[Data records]
+ + + + + + +

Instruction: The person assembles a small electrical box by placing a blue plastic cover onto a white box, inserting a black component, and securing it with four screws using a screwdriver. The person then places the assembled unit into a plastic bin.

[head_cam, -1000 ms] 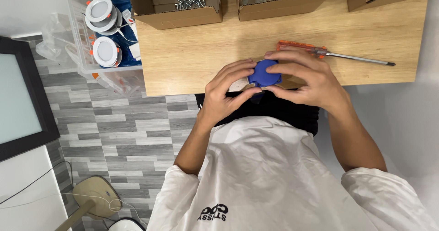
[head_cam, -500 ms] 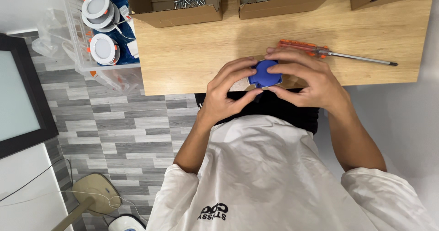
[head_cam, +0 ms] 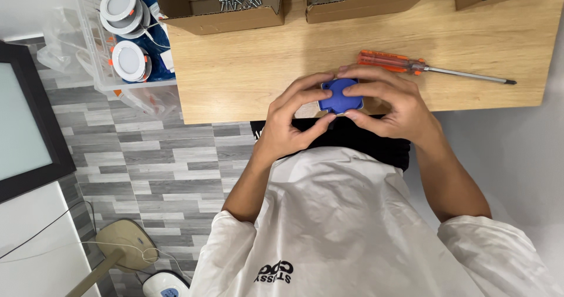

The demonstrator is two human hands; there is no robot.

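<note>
Left hand (head_cam: pixel 288 126) and right hand (head_cam: pixel 390 106) grip a blue part (head_cam: pixel 340 96) beside an orange screwdriver (head_cam: pixel 423 68).

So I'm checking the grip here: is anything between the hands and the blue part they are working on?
Nothing visible. The left hand and right hand both have bare fingers directly on the blue part, held at the table's near edge. The orange-handled screwdriver lies just beyond the right hand, not between them.

Blue part (head_cam: pixel 339 95) — edges under fingers (head_cam: pixel 305 91).
</note>
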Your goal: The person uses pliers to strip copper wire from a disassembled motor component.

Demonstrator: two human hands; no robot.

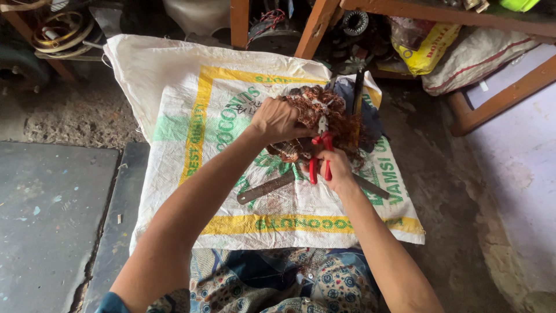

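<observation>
Under our left hand (277,120) sits a tangle of copper wire (324,113), the fingers clamped over its near edge, seemingly to steady it. Just right of them, our right hand (337,169) has its fingers closed round the red handles of the cutters (320,156), whose tip pokes into the wire. Below both sets of fingers a flat metal bar (266,188) lies on the sack (191,98), which is spread over the floor (52,197), perhaps to catch scraps.
</observation>
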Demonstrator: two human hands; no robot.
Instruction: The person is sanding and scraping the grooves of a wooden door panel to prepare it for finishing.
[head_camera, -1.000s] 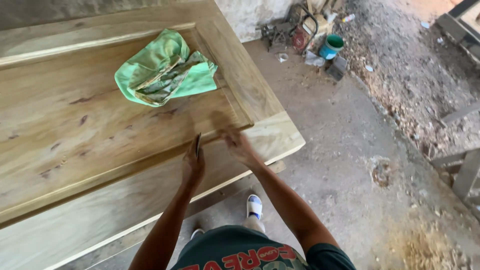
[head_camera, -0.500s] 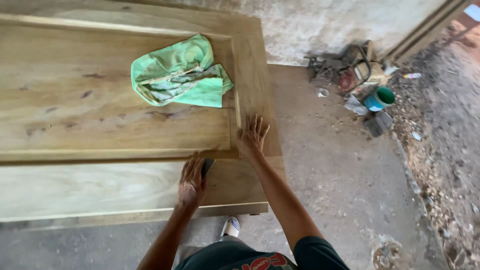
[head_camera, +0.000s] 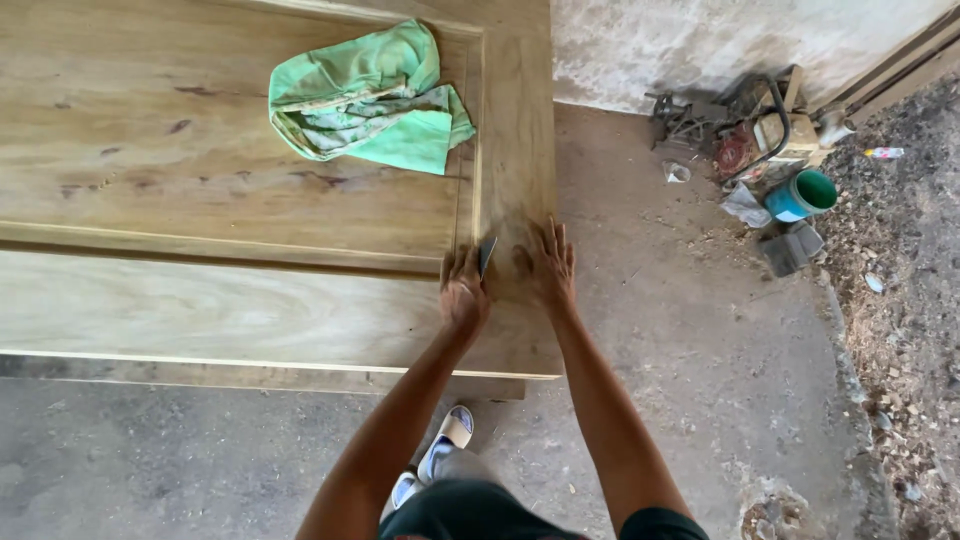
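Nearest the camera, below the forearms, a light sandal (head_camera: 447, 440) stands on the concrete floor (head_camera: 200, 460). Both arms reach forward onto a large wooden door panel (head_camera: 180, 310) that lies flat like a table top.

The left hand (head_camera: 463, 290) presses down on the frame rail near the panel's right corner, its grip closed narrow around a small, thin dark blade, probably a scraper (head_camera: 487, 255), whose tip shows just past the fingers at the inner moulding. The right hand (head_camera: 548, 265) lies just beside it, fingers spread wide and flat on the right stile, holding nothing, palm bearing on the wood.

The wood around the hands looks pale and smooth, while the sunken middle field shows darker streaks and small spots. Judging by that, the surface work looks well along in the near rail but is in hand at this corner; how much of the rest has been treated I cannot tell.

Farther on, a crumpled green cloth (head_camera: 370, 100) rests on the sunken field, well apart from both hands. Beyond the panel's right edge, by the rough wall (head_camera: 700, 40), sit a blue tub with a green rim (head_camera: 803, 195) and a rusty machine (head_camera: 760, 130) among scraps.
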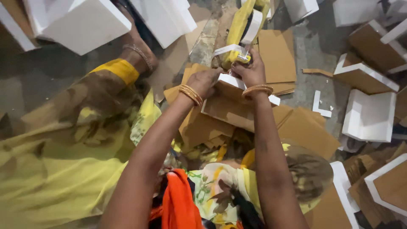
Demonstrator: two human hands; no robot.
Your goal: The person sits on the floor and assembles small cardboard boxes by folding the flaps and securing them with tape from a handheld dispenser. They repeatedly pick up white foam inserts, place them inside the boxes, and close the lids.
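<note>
My left hand (pixel 205 80) and my right hand (pixel 250 71) meet at the top middle over a brown cardboard piece edged with white foam (pixel 231 106). The left hand's fingers curl over the piece's upper left corner. My right hand grips a small white strip (pixel 231 50) at the piece's top edge, next to a yellow bundle (pixel 241 25) that lies just beyond. Gold bangles circle both wrists. What lies under the fingers is hidden.
Flat cardboard sheets (pixel 277 53) and scraps cover the grey floor around the hands. White foam-framed cardboard pieces (pixel 369 114) pile up at the right. Large white foam blocks (pixel 85 21) lie at the upper left. Yellow patterned cloth (pixel 63 140) covers my leg at the left.
</note>
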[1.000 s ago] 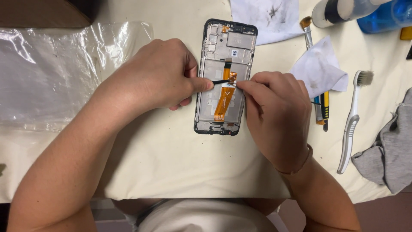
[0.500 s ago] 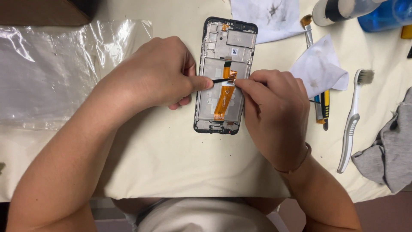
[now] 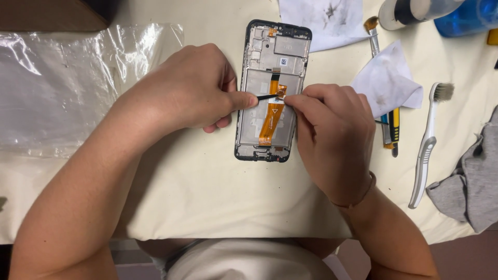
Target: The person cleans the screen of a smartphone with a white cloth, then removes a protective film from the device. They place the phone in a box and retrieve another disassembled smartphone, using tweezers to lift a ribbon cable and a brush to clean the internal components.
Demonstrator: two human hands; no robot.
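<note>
— While your left hand (image 3: 189, 88) rests on the cream table cover (image 3: 207, 181), what is it doing?

— Your fingers are curled loosely, and the extended one presses against the left edge of the opened phone frame (image 3: 272, 91), steadying it. It grasps nothing.

— And your right hand (image 3: 332, 135)?

— You pinch a thin black tool (image 3: 267, 97) between fingertips; its point lies across the orange flex cable (image 3: 271, 116) in the frame's middle.

— Where does the phone lie?

— Flat on the cover between your hands, back open upward. A white toothbrush (image 3: 428, 145), a crumpled white wipe (image 3: 386, 80) and a grey cloth (image 3: 469, 189) sit to your right; clear plastic film (image 3: 62, 88) lies to your left.
</note>
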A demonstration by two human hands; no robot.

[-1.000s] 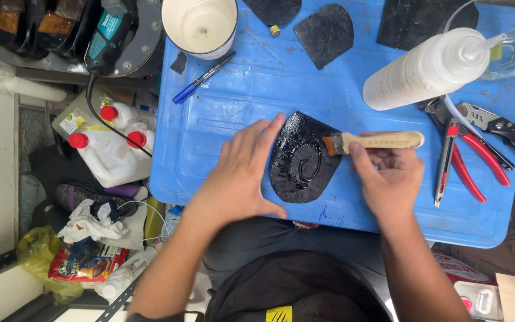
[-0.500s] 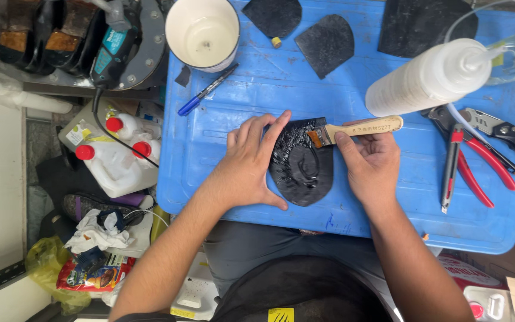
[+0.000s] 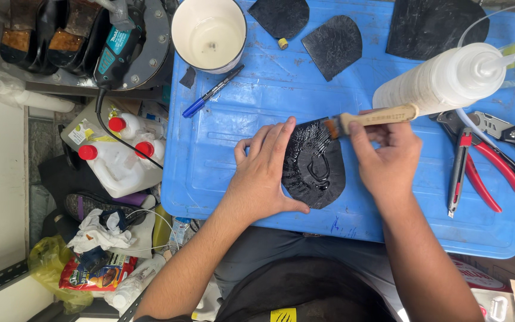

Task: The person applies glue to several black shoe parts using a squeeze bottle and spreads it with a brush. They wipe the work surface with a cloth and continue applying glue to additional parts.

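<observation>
A black rubber shoe sole piece (image 3: pixel 317 170) lies glossy and wet on the blue plastic lid (image 3: pixel 222 155). My left hand (image 3: pixel 263 173) lies flat against its left edge and holds it down. My right hand (image 3: pixel 385 158) grips a wooden-handled brush (image 3: pixel 374 117), whose bristles touch the top edge of the sole piece.
A white bucket (image 3: pixel 208 33) and a blue marker (image 3: pixel 211 91) sit at the upper left. Other black rubber pieces (image 3: pixel 334 45) lie at the top. A white squeeze bottle (image 3: pixel 439 80) lies at right, above red-handled pliers (image 3: pixel 469 170). Jugs with red caps (image 3: pixel 120 158) and clutter sit on the floor at left.
The brush has swept from the sole's right side up to its top edge. My left hand has stayed on the sole piece.
</observation>
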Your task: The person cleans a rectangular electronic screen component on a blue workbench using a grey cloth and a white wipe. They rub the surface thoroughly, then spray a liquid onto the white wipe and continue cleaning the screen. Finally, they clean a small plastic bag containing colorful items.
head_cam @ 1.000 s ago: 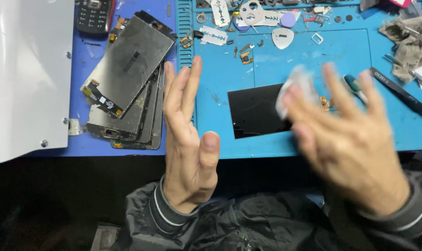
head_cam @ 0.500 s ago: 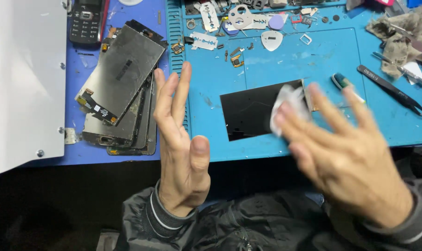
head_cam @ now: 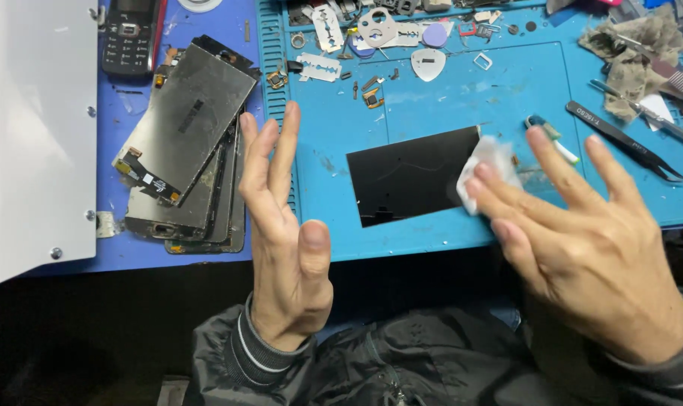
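While two bare hands hang over the bench, one black glass panel point(head_cam: 413, 183) lies flat on the blue work mat point(head_cam: 461, 98), near the mat's front edge. One white wipe point(head_cam: 486, 171) rests against the panel's right end, and the right hand point(head_cam: 582, 240) presses it there with the tips of its first two fingers, the remaining fingers spread wide and lifted; nothing is clenched in that hand. The left hand point(head_cam: 285, 233) floats just left of the panel, edge-on, palm turned toward it, fingers straight and loosely together, thumb apart, holding nothing and touching nothing. Left of the panel, off the mat, sits one stack of phone screens point(head_cam: 183, 150), seemingly four or five deep, though the lower ones are too covered to count surely. Beyond that stack, farther from the panel, lie one black keypad phone point(head_cam: 131, 34) and one white sheet point(head_cam: 29, 128). Behind the panel, two razor blades point(head_cam: 319, 68) and one white pick point(head_cam: 428, 64) lie among small metal parts. To the panel's right sit one pair of black tweezers point(head_cam: 619, 139) and, behind them, one crumpled grey rag point(head_cam: 634, 53).
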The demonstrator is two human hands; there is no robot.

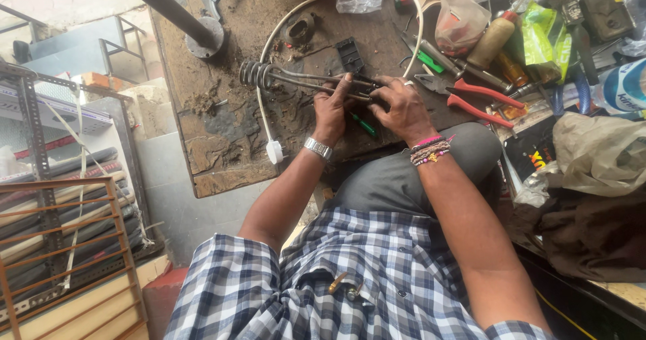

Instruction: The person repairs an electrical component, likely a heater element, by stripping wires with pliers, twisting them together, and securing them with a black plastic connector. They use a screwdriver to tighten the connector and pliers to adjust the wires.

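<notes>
Immersion heater rod [296, 79] on worn bench [222, 145], coil out left, both hands, left [332, 109], right [402, 108], pinching its handle end

from my remote seat i see red-handled pliers [481, 101] on the grimy surface [222, 145], a green screwdriver [363, 125], a black plastic cover [350, 54], a brown bottle [492, 41], and a metal rack [60, 246] at left
</notes>
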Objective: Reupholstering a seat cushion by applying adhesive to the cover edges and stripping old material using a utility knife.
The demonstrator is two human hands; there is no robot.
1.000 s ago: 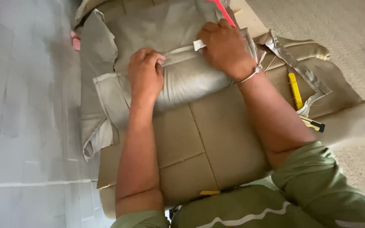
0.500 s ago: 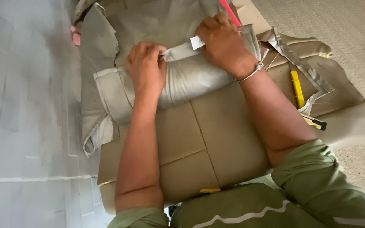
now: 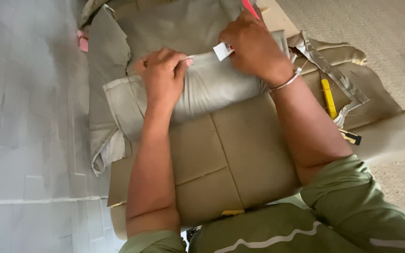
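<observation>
on the tan seat cushion (image 3: 230,154) in front of the person, the left hand (image 3: 164,77) is pinching the edge of a grey cover (image 3: 212,86) bunched there. the right hand (image 3: 254,47) is gripping the same cover by its white tag (image 3: 222,50). a yellow knife (image 3: 328,97) is lying just right of the forearm.

A yellow utility knife (image 3: 328,97) lies on tan fabric offcuts (image 3: 352,79) at the right, with a second yellow-and-black tool (image 3: 351,137) just below it. Beige carpet (image 3: 366,23) lies beyond. At the left is grey tiled floor (image 3: 24,140), with a small pink scrap (image 3: 82,42) near the top.
</observation>
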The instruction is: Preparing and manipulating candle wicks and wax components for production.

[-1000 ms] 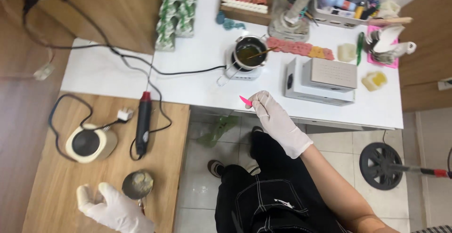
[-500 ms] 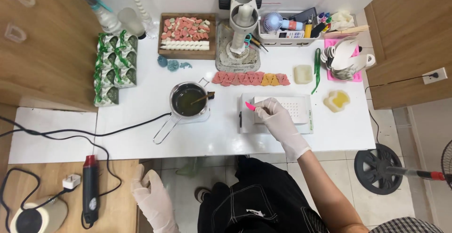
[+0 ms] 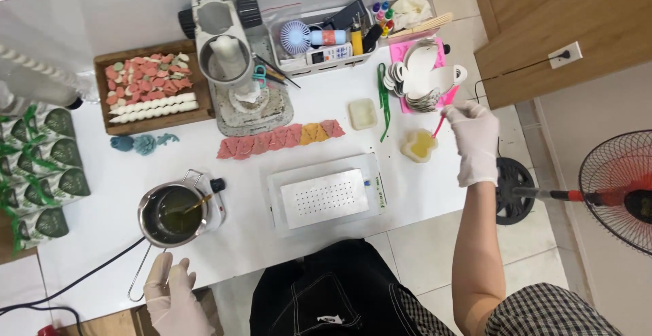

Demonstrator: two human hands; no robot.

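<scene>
Right hand (image 3: 473, 142) has swung from bench middle to the right edge, pinching a pink stick (image 3: 439, 127) over the yellow mould (image 3: 419, 146); left hand (image 3: 175, 295) rests released at the front edge.

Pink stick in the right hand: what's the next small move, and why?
Probably lower the tip of the pink stick a little further into the yellow mould. The gloved right hand holds the stick angled down, its tip just above or at the mould's rim; contact is hard to tell. The left hand rests at the table edge by the pot's wire handle.
</scene>
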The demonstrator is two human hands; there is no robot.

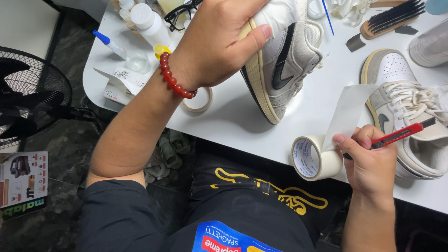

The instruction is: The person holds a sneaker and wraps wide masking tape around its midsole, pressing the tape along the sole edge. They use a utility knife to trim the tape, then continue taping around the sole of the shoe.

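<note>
The left hand (212, 44) grips a grey shoe (284, 60) above the white worktop (233, 116), fingers wrapped round its heel end, sole turned left, its long axis running top to bottom with the toe pointing down toward the person. The right hand (371, 161) holds a red box cutter (396, 136), pinching a strip off the tape roll (315, 158).

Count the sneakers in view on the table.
2: one sneaker held tilted in the left hand; a second sneaker lies on the white table by the right hand. None seems hidden.
</note>
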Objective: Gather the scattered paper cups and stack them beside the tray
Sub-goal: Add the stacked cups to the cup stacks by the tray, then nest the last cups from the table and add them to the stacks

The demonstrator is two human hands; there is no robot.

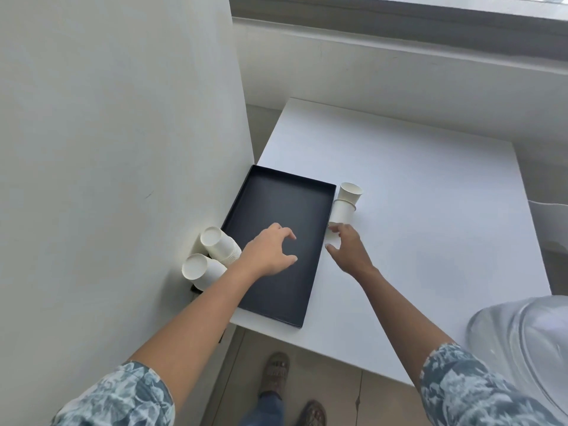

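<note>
A black tray (310, 278) lies on the left part of the white table (415, 229). Between the tray and the wall, a nested stack of paper cups (219, 244) and another paper cup (201, 269) show their flat bottoms. Right of the tray stands an open paper cup (351, 192), with a second paper cup (341, 213) just in front of it. My right hand (350, 250) pinches a third paper cup (333, 238) between thumb and fingers, close to the tray's right rim. My left hand (270, 250) hovers over the tray with loosely curled fingers and holds nothing.
A white wall (123, 149) borders the table's left side. A clear plastic object (522, 342) lies at the table's near right corner. A window ledge (399, 59) runs behind. My feet (276, 373) show on the tiled floor below the table's front edge.
</note>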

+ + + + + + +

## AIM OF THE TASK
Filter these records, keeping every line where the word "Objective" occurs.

## SOLUTION FOR THIS EXERCISE
Objective: Reupholstering a seat cushion by applying adhesive to the cover edges and stripping old material using a utility knife.
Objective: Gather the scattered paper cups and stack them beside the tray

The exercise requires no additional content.